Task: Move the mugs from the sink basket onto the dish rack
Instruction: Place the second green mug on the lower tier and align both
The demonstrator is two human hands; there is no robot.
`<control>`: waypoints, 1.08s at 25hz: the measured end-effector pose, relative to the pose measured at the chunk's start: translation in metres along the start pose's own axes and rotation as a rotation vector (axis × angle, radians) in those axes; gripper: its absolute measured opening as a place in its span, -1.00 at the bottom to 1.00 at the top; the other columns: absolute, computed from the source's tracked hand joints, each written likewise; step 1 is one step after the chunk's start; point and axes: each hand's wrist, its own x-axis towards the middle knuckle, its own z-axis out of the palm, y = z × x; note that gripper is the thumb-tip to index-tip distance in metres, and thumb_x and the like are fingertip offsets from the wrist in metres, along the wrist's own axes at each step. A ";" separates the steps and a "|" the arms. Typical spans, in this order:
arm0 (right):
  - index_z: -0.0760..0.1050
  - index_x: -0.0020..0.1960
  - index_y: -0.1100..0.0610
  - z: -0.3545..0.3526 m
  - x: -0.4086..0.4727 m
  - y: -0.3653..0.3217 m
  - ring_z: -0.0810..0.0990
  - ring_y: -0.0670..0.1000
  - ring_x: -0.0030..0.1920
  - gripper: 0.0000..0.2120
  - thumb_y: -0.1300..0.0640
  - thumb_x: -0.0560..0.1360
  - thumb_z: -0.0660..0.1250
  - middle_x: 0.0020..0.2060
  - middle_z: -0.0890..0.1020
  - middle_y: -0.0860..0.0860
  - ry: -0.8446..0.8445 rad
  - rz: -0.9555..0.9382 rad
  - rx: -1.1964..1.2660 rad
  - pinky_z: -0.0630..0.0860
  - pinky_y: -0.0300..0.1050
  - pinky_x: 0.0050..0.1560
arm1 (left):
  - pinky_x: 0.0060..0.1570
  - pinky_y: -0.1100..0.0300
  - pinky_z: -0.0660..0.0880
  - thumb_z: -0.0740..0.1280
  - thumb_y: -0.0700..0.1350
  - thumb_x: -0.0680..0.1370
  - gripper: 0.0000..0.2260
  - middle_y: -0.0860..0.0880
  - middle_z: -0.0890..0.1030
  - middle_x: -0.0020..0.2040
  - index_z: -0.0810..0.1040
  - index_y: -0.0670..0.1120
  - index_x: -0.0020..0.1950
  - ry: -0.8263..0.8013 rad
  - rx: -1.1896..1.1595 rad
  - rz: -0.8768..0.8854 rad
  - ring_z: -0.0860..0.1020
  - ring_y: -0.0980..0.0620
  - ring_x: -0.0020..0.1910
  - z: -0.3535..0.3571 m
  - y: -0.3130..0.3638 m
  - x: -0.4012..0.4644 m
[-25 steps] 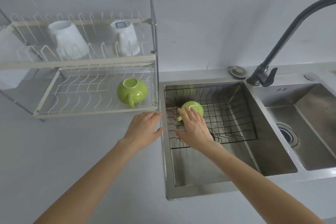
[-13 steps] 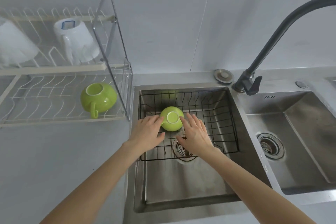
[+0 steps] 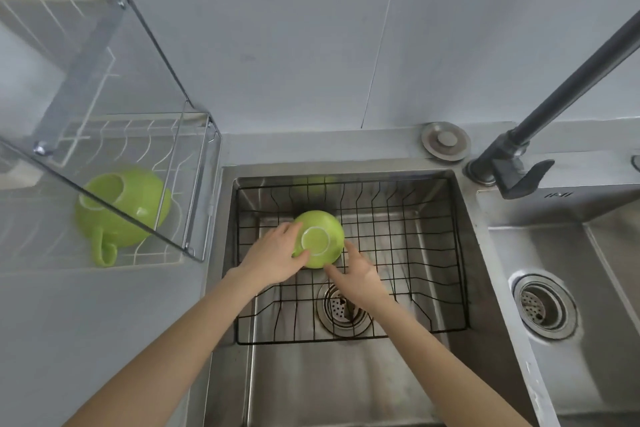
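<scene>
A green mug (image 3: pixel 320 237) lies upside down in the black wire sink basket (image 3: pixel 408 253), its pale base ring facing me. My left hand (image 3: pixel 275 256) wraps the mug's left side, thumb against its lower edge. My right hand (image 3: pixel 358 272) touches the mug's lower right side with spread fingers. A second green mug (image 3: pixel 121 208) lies upside down on the lower shelf of the white dish rack (image 3: pixel 145 149) at the left, its handle pointing toward me.
The basket sits in the left steel sink bowl, over its drain (image 3: pixel 341 308). A second bowl with a drain (image 3: pixel 543 308) lies to the right. A dark faucet (image 3: pixel 519 152) rises at the back right. The rack's metal frame (image 3: pixel 194 246) stands beside the sink's left edge.
Both hands have closed in on the green mug from either side. The view has moved right and closer to the sink, so the rack's upper shelf with the white mugs is out of sight.
</scene>
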 end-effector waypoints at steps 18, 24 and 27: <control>0.10 0.45 0.13 0.035 0.050 0.010 0.45 0.17 0.24 -0.43 0.04 0.53 0.22 0.30 0.40 0.21 0.148 0.233 0.448 0.33 -0.17 0.09 | 0.34 0.10 0.24 0.22 -0.08 0.54 -0.49 -0.20 0.24 0.41 0.13 -0.16 0.43 -0.001 -0.269 -0.084 0.30 -0.14 0.37 0.019 -0.004 0.056; 0.13 0.46 0.09 0.027 0.029 0.007 0.44 0.17 0.25 -0.45 0.02 0.53 0.21 0.25 0.46 0.18 0.190 0.223 0.423 0.39 -0.04 0.21 | 0.36 0.02 0.28 0.26 -0.06 0.51 -0.50 -0.17 0.29 0.37 0.19 -0.12 0.41 0.064 -0.331 -0.093 0.33 -0.13 0.35 0.016 0.007 0.039; 0.16 0.45 0.06 0.017 0.008 0.003 0.42 0.15 0.27 -0.47 0.02 0.53 0.20 0.25 0.45 0.16 0.195 0.206 0.414 0.35 -0.09 0.20 | 0.29 0.08 0.30 0.28 -0.03 0.49 -0.49 -0.16 0.29 0.35 0.21 -0.09 0.39 0.075 -0.366 -0.097 0.34 -0.11 0.32 0.010 0.011 0.017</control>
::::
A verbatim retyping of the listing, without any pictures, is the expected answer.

# [WORKED SOLUTION]
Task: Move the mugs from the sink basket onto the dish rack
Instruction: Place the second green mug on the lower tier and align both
The demonstrator is two human hands; there is no robot.
`<control>`: waypoints, 1.08s at 25hz: the measured end-effector pose, relative to the pose measured at the chunk's start: translation in metres along the start pose's own axes and rotation as a rotation vector (axis × angle, radians) in those axes; gripper: its absolute measured opening as a place in its span, -1.00 at the bottom to 1.00 at the top; the other columns: absolute, computed from the source's tracked hand joints, each written likewise; step 1 is one step after the chunk's start; point and axes: each hand's wrist, its own x-axis towards the middle knuckle, its own z-axis out of the palm, y = z × x; note that gripper is the thumb-tip to index-tip distance in metres, and thumb_x and the like are fingertip offsets from the wrist in metres, along the wrist's own axes at each step. A ";" separates the steps and a "|" the arms. Typical spans, in this order:
arm0 (right):
  - index_z: -0.0760..0.1050
  - index_x: -0.0020..0.1960
  - index_y: -0.1100..0.0610
  - z: -0.3545..0.3526 m
  - x: -0.4086..0.4727 m
  - y: -0.3653..0.3217 m
  - ring_z: -0.0810..0.0990
  - ring_y: -0.0670..0.1000
  - ring_x: -0.0030..0.1920
  - gripper: 0.0000..0.2120
  - thumb_y: -0.1300..0.0640
  - thumb_x: -0.0560..0.1360
  - thumb_z: -0.0660..0.1250
  - middle_x: 0.0020..0.2060
  - middle_z: -0.0890..0.1020
  - middle_y: -0.0860..0.0860
  - ry: -0.8446..0.8445 rad
  - rz: -0.9555..0.9382 rad
  - rx: -1.1964..1.2660 rad
  - pinky_z: -0.0630..0.0860
  - pinky_y: -0.0300..0.1050
  - pinky_x: 0.0050..0.1560
arm1 (left):
  - pinky_x: 0.0060..0.1570
  - pinky_y: -0.1100..0.0300
  - pinky_z: -0.0660..0.0880
  - thumb_z: -0.0740..0.1280
  - thumb_y: -0.0700..0.1350
  - thumb_x: -0.0680..0.1370
  - gripper: 0.0000..0.2260
  - middle_y: -0.0860..0.0880
  - middle_z: -0.0890..0.1030
  - middle_x: -0.0020..0.2040
  - index_z: -0.0810..0.1040
  - index_y: -0.0670..0.1120
  - index_x: -0.0020..0.1950
  - ry: -0.8263..0.8013 rad
  - rx: -1.1896..1.1595 rad
  - rz: -0.8768..0.8854 rad
  - ring_z: -0.0860..0.1020
  - ring_y: -0.0980..0.0620
  - ring_x: -0.0020..0.1910
  - z: -0.3535..0.3571 m
  - y: -0.3130..0.3638 m
  - x: -0.4012..0.4644 m
[-25 steps] 
[-13 steps] 
[+0 steps] 
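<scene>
A green mug (image 3: pixel 320 237) lies upside down in the black wire sink basket (image 3: pixel 408 253), its pale base ring facing me. My left hand (image 3: pixel 275 256) wraps the mug's left side, thumb against its lower edge. My right hand (image 3: pixel 358 272) touches the mug's lower right side with spread fingers. A second green mug (image 3: pixel 121 208) lies upside down on the lower shelf of the white dish rack (image 3: pixel 145 149) at the left, its handle pointing toward me.
The basket sits in the left steel sink bowl, over its drain (image 3: pixel 341 308). A second bowl with a drain (image 3: pixel 543 308) lies to the right. A dark faucet (image 3: pixel 519 152) rises at the back right. The rack's metal frame (image 3: pixel 194 246) stands beside the sink's left edge.
Both hands have closed in on the green mug from either side. The view has moved right and closer to the sink, so the rack's upper shelf with the white mugs is out of sight.
</scene>
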 end-effector waypoints at steps 18, 24 and 27: <control>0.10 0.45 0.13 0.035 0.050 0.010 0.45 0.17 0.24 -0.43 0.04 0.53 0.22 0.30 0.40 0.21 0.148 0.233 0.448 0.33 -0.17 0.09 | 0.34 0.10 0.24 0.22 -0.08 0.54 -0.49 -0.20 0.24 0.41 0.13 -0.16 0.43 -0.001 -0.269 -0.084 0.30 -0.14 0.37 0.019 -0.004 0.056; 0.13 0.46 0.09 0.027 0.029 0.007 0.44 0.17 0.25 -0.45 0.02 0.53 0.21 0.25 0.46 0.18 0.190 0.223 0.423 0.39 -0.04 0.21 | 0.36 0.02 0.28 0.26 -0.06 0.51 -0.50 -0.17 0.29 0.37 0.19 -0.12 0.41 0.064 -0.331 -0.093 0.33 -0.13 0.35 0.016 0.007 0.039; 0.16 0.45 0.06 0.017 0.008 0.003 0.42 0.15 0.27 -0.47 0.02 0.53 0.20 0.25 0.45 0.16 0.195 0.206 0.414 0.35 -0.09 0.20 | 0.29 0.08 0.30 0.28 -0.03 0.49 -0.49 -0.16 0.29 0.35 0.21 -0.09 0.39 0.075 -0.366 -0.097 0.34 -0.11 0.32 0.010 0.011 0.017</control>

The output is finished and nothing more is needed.